Diciamo la verità, fino a poco tempo fa dell’Eurovision in Italia non gliene importava niente a nessuno, anche perché in più di un’occasione il nostro Paese rinunciò a mandare partecipanti, proprio perché la competizione aveva ascolti ridicoli. Venivano solo rammentate, ogni volta che c’era la gara, le vittorie italiane di Gigliola Cinquetti nel lontano 1964 e la doppietta di Toto Cotugno nel 1990 e nel 1992.
L’Eurovision prende piede

La vittoria dei Maneskin dell’anno scorso, però, ha acceso un faro sulla kermesse canora continentale che di colpo è diventata seguitissima. Sinceramente, ne sconosciamo i motivi perché il livello musicale dell’attuale edizione è, scusate la franchezza, molto basso.

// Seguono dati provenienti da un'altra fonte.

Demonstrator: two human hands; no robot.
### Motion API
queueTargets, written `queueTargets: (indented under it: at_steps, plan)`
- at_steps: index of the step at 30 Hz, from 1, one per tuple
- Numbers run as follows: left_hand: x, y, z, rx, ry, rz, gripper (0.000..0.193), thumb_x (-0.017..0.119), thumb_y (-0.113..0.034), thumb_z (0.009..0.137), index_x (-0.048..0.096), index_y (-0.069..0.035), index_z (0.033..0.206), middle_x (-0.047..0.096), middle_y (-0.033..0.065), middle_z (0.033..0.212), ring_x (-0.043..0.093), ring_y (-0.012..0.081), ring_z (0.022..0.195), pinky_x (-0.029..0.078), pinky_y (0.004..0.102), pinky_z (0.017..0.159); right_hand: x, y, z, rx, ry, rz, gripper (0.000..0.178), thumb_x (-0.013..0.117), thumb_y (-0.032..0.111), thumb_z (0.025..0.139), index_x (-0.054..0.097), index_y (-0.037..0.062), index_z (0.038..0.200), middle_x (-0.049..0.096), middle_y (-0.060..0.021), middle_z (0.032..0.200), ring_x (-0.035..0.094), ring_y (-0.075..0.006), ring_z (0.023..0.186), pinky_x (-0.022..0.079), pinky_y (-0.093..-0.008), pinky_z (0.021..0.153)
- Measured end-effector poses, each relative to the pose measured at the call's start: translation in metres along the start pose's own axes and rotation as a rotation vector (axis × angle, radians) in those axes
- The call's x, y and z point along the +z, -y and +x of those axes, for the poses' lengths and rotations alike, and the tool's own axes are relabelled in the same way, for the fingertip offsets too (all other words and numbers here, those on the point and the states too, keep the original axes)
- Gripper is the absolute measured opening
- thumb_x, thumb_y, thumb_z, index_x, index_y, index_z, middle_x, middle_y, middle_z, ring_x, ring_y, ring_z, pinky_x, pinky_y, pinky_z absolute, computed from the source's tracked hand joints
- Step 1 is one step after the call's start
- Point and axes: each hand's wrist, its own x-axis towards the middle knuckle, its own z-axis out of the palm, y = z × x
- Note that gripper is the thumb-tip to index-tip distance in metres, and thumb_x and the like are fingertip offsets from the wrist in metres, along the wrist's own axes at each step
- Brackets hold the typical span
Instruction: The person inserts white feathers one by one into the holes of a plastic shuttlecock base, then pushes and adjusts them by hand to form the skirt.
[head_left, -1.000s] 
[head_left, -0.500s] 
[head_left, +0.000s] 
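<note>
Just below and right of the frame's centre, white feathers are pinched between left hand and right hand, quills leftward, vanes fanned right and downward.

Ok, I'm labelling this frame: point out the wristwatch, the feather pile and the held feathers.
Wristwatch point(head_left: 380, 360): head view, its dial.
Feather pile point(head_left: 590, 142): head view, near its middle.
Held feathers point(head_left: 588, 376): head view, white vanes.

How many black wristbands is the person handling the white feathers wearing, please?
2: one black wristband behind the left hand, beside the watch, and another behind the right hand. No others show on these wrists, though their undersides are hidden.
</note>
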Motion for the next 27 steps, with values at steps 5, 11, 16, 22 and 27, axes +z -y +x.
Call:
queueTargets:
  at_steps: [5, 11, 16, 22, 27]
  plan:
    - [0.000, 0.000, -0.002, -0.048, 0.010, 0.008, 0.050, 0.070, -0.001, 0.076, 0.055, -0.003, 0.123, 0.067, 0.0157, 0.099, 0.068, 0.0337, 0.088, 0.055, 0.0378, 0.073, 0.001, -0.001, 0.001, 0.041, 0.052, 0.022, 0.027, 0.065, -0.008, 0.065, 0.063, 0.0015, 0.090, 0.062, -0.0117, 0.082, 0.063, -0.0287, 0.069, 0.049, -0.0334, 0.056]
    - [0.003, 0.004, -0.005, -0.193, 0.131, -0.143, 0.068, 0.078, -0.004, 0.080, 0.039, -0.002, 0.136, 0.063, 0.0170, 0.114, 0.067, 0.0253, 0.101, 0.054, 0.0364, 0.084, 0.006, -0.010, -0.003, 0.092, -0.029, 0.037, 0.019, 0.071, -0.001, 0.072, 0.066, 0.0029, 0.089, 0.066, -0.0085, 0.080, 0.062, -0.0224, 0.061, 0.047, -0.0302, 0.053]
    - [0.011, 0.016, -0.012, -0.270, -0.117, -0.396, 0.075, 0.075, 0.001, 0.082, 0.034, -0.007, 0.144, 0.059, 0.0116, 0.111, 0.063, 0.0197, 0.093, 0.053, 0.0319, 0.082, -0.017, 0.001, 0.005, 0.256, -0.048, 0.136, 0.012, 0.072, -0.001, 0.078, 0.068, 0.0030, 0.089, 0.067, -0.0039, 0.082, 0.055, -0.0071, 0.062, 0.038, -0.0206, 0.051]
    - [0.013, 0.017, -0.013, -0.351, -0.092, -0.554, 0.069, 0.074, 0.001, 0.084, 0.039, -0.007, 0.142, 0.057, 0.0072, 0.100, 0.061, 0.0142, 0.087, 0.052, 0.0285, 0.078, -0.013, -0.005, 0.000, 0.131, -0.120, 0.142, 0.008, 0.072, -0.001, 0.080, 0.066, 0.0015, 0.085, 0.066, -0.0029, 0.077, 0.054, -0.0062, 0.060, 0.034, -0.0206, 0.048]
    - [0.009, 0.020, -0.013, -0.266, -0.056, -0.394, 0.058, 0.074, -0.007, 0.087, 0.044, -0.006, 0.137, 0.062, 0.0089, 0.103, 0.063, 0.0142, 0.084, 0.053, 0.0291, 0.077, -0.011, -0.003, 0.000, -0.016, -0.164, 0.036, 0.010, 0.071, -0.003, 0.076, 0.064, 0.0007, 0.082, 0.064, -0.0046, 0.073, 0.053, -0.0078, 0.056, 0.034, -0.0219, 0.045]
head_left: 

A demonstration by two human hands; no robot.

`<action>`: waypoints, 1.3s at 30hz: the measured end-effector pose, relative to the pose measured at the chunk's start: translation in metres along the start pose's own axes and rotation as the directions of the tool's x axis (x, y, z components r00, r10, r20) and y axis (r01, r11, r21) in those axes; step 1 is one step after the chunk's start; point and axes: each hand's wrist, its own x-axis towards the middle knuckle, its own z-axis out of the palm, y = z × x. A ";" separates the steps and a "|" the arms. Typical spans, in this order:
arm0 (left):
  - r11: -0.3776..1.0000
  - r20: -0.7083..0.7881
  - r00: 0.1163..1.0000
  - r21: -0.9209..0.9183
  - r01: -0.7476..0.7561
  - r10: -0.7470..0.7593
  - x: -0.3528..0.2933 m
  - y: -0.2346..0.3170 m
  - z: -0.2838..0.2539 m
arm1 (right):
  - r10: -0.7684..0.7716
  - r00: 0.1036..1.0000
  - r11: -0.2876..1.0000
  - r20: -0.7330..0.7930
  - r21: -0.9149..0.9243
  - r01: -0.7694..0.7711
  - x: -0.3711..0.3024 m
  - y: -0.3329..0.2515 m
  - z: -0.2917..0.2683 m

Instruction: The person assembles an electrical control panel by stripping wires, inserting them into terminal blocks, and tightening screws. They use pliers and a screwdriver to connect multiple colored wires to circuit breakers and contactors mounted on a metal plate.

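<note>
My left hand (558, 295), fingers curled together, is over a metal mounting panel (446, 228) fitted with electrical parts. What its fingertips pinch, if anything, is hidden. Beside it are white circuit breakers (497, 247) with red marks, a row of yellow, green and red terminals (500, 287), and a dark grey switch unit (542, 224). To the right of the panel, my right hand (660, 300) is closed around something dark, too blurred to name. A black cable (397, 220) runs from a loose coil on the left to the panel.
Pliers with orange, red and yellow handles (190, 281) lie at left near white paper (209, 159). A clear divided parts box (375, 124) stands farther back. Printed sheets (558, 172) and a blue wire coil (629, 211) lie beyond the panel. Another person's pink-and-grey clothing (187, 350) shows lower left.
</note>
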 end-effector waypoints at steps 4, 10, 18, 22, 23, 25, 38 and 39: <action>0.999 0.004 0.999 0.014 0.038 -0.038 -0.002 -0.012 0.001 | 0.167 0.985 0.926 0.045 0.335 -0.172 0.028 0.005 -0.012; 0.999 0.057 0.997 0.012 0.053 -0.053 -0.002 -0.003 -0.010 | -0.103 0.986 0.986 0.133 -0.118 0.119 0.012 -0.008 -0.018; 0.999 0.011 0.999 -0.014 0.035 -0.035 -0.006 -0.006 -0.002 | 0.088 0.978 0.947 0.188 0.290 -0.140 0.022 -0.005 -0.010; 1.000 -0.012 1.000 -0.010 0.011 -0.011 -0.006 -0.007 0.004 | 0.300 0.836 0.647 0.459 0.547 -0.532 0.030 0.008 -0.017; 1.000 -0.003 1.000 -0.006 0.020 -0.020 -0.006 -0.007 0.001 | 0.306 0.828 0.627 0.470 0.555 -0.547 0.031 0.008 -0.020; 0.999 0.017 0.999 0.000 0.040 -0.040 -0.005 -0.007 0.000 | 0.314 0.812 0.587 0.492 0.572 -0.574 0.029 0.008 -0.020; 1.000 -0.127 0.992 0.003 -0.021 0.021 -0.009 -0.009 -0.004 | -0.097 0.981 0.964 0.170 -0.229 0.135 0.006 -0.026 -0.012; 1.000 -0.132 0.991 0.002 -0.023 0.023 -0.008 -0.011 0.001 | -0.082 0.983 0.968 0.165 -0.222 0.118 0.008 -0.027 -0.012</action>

Forse il fatto che l’edizione attuale fosse ospitata a Torino ha generato maggiore interesse, così come il ruolo di favoriti (arrivati solo sesti) dei nostri Blanco e Mahmood.
La finale di Eurovision
La competizione si è svolta su tre serate, due di semifinale e una finalissima ieri. Dopo aver ascoltato tutti i partecipanti, i nostri portacolori, andati di diritto alla serata conclusiva con “Brividi”, la canzone trionfatrice a Sanremo, sembravano ancor di più lanciati verso la vittoria.
Le critiche
Il loro successo “annunciato” ha scatenato le polemiche della stampa estera, soprattutto del quotidiano spagnolo “El Mundo” che li ha accusati di sfruttare furbescamente le simpatie dei movimenti LGTBI+ che seguono da vicino l’evento. Un’accusa del genere ci sembra quantomeno ridicola perché la maggior parte dei cantanti o gruppi in gara cerca, in modo abbastanza dichiarato, di entrare nelle grazie dell’universo LGTBI+. Lungi da noi il voler far polemica e la nostra poi non è assolutamente una visione sessista.
Parliamo di musica

L’Eurovision è un evento musicale e di musica bisogna parlare, purtroppo, come abbiamo detto prima, la qualità dei partecipanti ha lasciato desiderare. Così come i presentatori Cattelan, Mika e Laura Pausini, bravi e simpatici i primi due, inadeguata la seconda, che appunto non è una presentatrice, colpevole nella seconda serata di aver violentato “People Have the Power”, capolavoro senza tempo della divina Patty Smith. Alla Pausini riconosciamo in ogni caso il merito di aver scelto un brano simbolo del movimento pacifista in un momento drammatico come questo.
Achille Lauro ci ha provato con San Marino
Tra gli altri cantanti in gara c’era anche il nostro Achille Lauro che per partecipare all’Eurovisione ha chiesto ospitalità a San Marino. La sua “Stripper” ha infiammato la platea ma non ha convinto i giudici, forse confusi dal look eccessivo dell’artista, che l’hanno rispedito a casa. Peccato perché abbiamo sentito di peggio.
I finalisti a Eurovision

In finale, oltre ai citati Mahmood e Blanco, di diritto i cantanti di Francia, Germania, Spagna e Regno Unito e i vincitori delle due semifinali. Tra quest’ultimi hanno fatto un’ottima impressione i georgiani di Circus Mircus con “Lock me in”. Canzone folle ma ben cantata e con grandi virtù sceniche sul palco. Altro favorito era l’inglese Sam Rayder con “Space Man”.
Ad Eurovision la sorpresa diventa realtà

Molti invece avevano visto negli ucraini della Kalush Orchestra i vincitori annunciati, sull’onda emotiva che sta colpendo il loro Paese. Alla fine hanno trionfato. Anche con merito perché la loro canzone non era male. Nemmeno il tempo per godere del trionfo e avvisare che sarebbero subito tornati in patria per difendere la loro libertà che sono partite le critiche. C’è anche chi ha detto che la loro vittoria era scontata. Che si poteva evitare questa edizione se poi il premio era più politico che musicale. Ma si sa. Chi non risica, rosica.
Una curiosità

Tra i partecipanti, per non meglio precisati motivi, anche l’Australia. Speriamo che il Trota, al secolo Renzo Bossi figlio di Umberto (il Senatur), non abbia visto il programma. Lui, tempo fa, era convinto che gli australiani fossero un popolo che veniva dal Canada. Ora chi glielo spiega che sono europei?